Questions and answers for Higgs → 2 photons anomalous couplings to gluons with full Run2 dataset

General remarks

Key to color-coded answers:

  • Answer to a question, no follow-up seems needed
  • We agree, implemented in analysis/text.
  • We disagree, prefer not to implement.
  • We did not totally understand what was asked and request clarification before we can answer.
  • Under discussion by the authors, OR, in the case of FR, to be discussed during FR before modification. (Open item.)
  • We agree, changes/studies in progress. Responsible person is indicated. (Open item.)

Documentation and important talks

  • CADI line: xxxx

  • AN: xxx

  • Pre-approval: xxx

  • Approval:xxx

Fabrice's comments (v0)


More... Close

Received: 8th of April 2024

  1. Discriminating variables & MC (Section 3)
  • Fig. 3. ggH fa3 = 0 and ggH fa3 = 1 have exactly the same colour, Could you update this since these are your main samples (the ones you are trying to distinguished)?
Done. Now the plots include the following VBF samples: fa3 =1, fa3 = 0.5, SM JHUGen (fa3=0), SM amcatnlo.

  • Dint and DCPggH seem to be the same thing could you just defined it as DCP or Dint and stick to it this makes it confusing sometimes
We added the specific definition of D_CP for the sake of clarity. D_int is only used a few lines later, when we say that it (and D_CP, as a consequence) is between -1 and +1.

  • L. 224-225: you are saying “In addition, the dedicated CP-odd ggH classifier is found to have a significantly better discrimination power between different signal hypotheses than the analogous MELA discriminant DCP as explained in 7.3”. Well I did not really find the explanation in section 7.3 ? This MELA CP seems to be related to the interference (which seems to be confirmed by Fig. 3, the interference is indeed shifted with respect to fa3_ggH = 0 or 1). In your BDT, you do not use the simulation with the interference do you ? So in what sense does these discriminants compare ?
Indeed, we do not use the interference term in the BDT. This sentence was incorrect and it has been removed.
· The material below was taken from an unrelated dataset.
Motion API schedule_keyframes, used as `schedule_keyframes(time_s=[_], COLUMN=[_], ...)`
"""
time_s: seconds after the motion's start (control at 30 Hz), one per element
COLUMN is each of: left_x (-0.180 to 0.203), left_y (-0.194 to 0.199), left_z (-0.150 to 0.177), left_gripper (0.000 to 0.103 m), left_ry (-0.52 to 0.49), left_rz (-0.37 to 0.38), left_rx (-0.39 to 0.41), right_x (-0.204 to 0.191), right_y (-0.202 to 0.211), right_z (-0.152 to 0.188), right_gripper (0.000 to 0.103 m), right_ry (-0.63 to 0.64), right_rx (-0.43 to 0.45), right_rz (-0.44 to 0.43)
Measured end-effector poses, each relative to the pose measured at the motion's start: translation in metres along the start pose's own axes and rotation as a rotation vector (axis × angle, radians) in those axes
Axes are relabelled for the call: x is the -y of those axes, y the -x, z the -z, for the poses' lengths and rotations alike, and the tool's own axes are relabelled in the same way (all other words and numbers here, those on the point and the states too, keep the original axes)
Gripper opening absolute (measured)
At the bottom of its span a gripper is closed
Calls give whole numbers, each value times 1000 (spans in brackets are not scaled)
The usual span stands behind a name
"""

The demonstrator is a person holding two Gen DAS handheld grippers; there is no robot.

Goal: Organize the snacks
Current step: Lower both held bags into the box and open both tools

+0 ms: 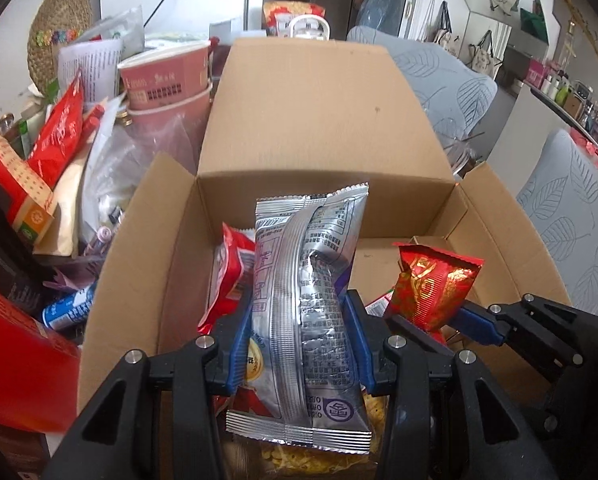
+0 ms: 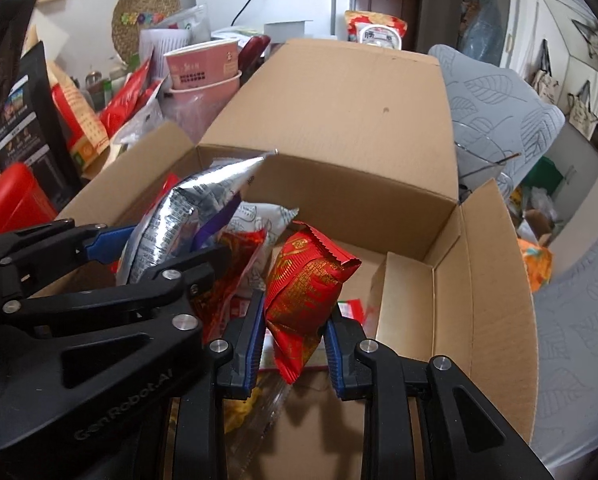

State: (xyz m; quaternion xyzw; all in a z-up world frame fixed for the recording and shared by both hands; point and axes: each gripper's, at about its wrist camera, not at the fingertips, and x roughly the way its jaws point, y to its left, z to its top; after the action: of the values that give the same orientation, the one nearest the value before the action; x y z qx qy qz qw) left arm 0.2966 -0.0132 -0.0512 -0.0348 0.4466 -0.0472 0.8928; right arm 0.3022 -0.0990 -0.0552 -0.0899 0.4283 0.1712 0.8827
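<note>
Holding a silver snack bag [image 1: 311,312] upright with its long side along the fingers, the left gripper [image 1: 299,344] is clamped on the bag's middle above the open cardboard box [image 1: 323,120]. To its right, the right gripper [image 2: 295,344] is clamped on a small red packet [image 2: 305,288], also over the box. Both snacks hang just above the packets already inside, with bare floor toward the right wall, nearer the right gripper.

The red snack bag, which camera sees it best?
The right wrist view: the red bag sits near the middle, close, pinched between the right gripper's fingers. The left wrist view shows it off to the side, smaller.
</note>
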Motion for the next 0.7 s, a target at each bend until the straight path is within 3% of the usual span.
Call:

  • You are saying that JHU VBF SM is identical to the amc@nlo simulation could you add an appendix showing this ? i.e. in your appendice a series of plots with all the variables of interest (including the vertex probability) ?
The two SM VBF contributions (JHUGen and amcatnlo, not powheg, it was a typo) are now shown from fig 4 (including the vertex probability).
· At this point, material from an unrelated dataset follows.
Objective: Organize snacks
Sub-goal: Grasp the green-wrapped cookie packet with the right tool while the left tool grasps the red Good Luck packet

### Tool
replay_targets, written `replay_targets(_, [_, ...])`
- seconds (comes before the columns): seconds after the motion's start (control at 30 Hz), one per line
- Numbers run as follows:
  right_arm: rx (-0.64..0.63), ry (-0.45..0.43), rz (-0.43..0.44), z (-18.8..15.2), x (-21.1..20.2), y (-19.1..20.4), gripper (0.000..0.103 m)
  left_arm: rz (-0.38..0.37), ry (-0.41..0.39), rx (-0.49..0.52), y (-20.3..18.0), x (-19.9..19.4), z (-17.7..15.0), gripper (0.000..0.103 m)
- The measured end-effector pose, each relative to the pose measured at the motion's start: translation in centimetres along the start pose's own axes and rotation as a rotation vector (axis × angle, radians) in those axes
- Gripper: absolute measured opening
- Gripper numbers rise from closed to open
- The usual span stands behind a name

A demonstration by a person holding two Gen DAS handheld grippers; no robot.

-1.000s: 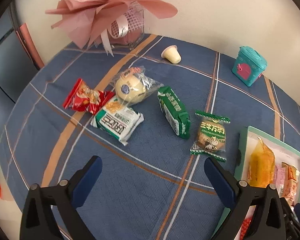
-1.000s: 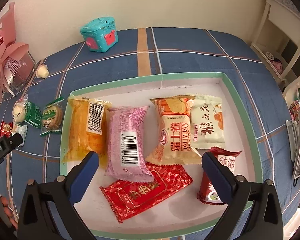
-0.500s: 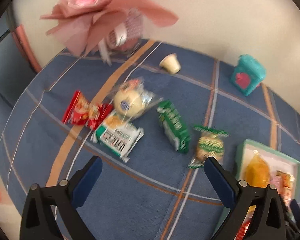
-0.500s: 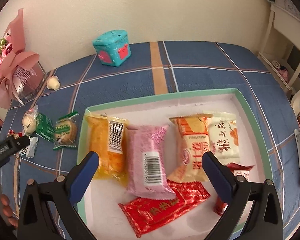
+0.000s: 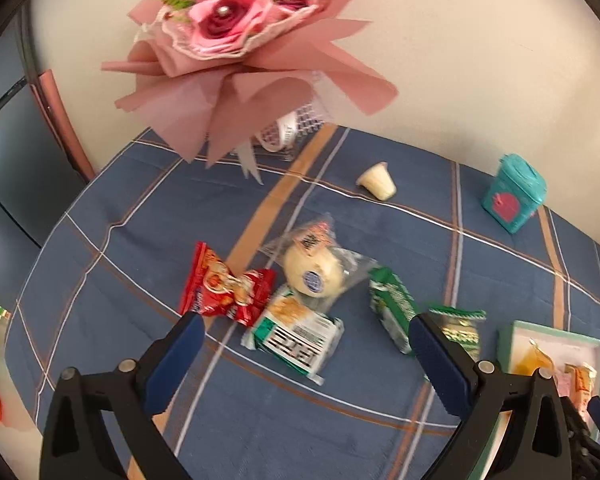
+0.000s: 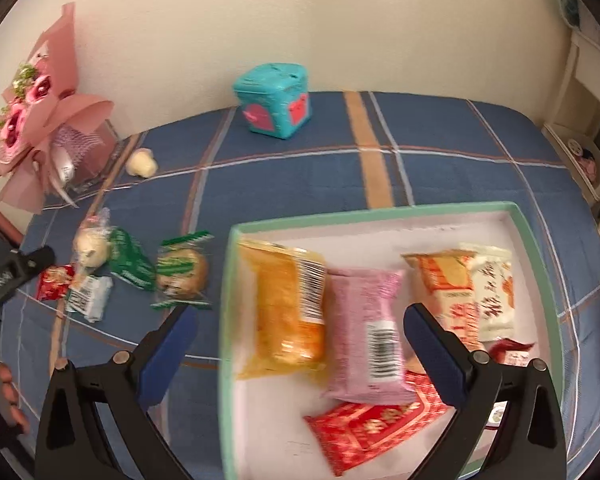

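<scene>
Loose snacks clustered mid-cloth, left of tray [image 6: 534, 236]: red packet [image 5: 224, 290], white-green packet [image 5: 296, 332] touching it, clear-wrapped round bun [image 5: 314, 270] overlapping both. Green packet [image 5: 392, 306] just right, long axis running toward camera; green-edged cookie packet [image 6: 182, 270] nearest tray. Inside tray: yellow [image 6: 286, 306] and pink [image 6: 364, 328] packs side by side, lengthwise front-to-back. Bouquet [image 5: 236, 44], pudding cup [image 5: 378, 184], teal tin [image 5: 514, 198] behind. Left gripper [image 5: 302, 364] spread wide, empty, above cloth; right gripper [image 6: 296, 344] likewise, over tray edge.
</scene>
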State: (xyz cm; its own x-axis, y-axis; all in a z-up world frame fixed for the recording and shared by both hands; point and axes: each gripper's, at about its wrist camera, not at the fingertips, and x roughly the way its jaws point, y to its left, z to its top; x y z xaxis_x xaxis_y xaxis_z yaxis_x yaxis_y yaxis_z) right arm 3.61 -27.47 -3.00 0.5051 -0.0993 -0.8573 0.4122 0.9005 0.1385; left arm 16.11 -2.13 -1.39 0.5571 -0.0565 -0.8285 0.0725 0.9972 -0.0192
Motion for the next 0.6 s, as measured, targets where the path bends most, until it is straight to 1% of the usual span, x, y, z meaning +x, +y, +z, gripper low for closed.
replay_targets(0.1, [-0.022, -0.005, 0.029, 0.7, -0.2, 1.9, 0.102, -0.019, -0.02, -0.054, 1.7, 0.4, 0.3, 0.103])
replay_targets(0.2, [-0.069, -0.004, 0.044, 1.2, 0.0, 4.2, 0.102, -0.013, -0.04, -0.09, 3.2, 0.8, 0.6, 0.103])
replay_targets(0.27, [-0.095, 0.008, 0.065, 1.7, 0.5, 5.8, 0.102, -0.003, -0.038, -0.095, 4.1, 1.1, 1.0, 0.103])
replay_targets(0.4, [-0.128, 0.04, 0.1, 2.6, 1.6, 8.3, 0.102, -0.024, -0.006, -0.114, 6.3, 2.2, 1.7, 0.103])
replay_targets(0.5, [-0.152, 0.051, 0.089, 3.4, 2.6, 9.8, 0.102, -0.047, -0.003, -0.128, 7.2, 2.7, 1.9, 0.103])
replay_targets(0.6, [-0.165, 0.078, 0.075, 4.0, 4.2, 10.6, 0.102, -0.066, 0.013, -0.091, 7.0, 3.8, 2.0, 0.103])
  1. Background description section 7.2
This section would deserve some improvements in the description
  • L.266 -268: you mention you have 2 ways of simulating gj and jj bkg events (Pythia or MadGraph +Pythia), which of these simulations are used in section 7.2 ?
Actually, only Pythia samples are used for gj and jj bkg events. Fixed in text, and add background list.

  • Do you do an ad hoc treatment of the double counting between the different samples: gg removal from the g-jet and jet-jet simulation? If you use madgraph for g-jet you also need to remove g-j event for the multi jet Pythia simulation ? Could you add these information
Actually, no Madgraph sample are used, only Pythia, see point above. To remove the potential double-counting of non-prompt photons in the control regions, we apply the photon prompt-fake filter, which enforces the truth-matching of exactly only one photon in simulation (i.e. if both leading photons or no photons are matched the event is rejected). This ensures that the contribution of non-prompt photons from the samples gamma-jet, jet-jet are not overlapping and can be summed together in each control region.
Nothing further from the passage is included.